Set the whole listing down again, word for word, with no pictures.
:: Given data ::
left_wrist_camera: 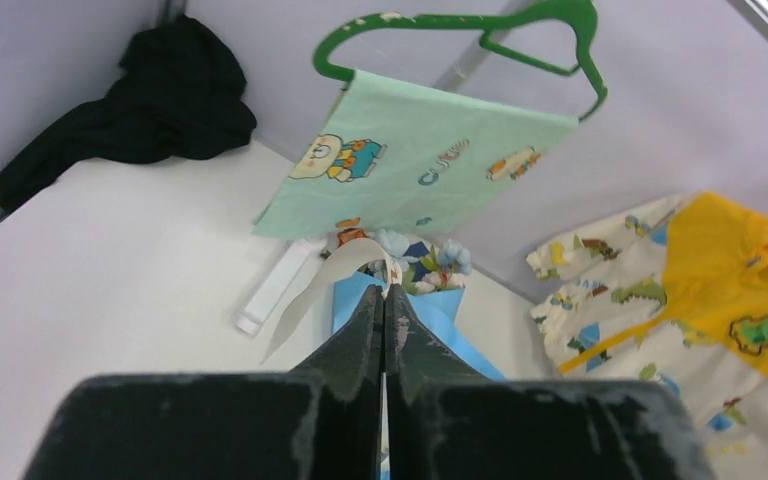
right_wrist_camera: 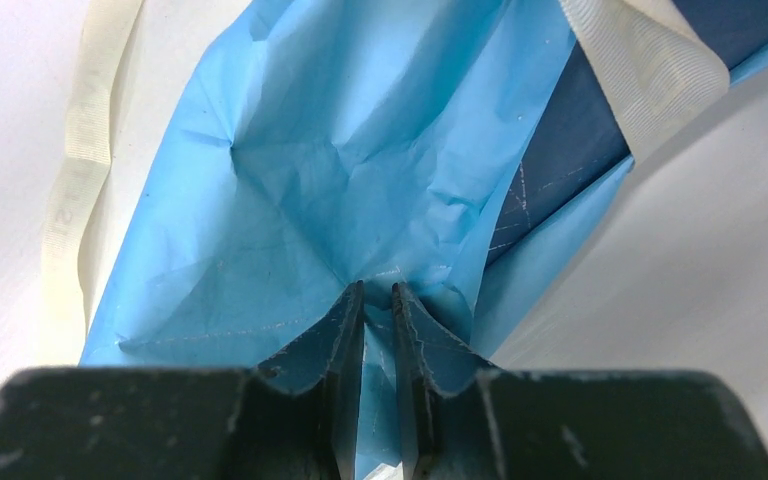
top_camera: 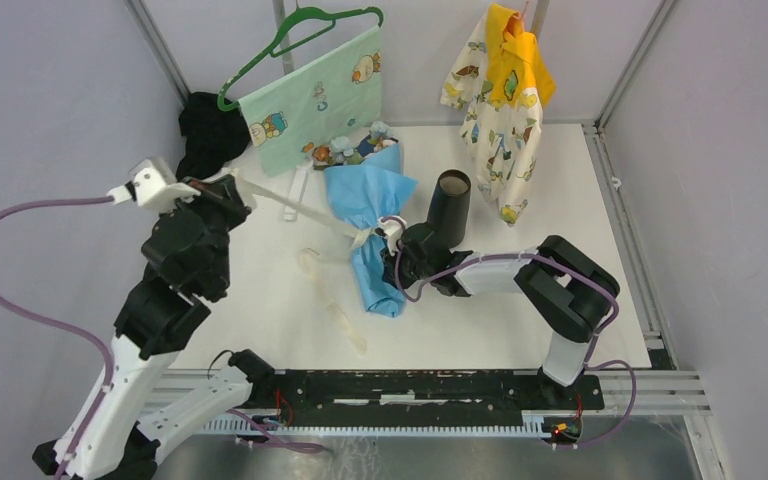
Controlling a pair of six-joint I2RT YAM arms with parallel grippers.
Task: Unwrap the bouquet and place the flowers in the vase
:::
* _Answer for the task_
left_wrist_camera: 
right_wrist_camera: 
top_camera: 
Controlling a pair of six-joint I2RT YAM arms with parallel grippers.
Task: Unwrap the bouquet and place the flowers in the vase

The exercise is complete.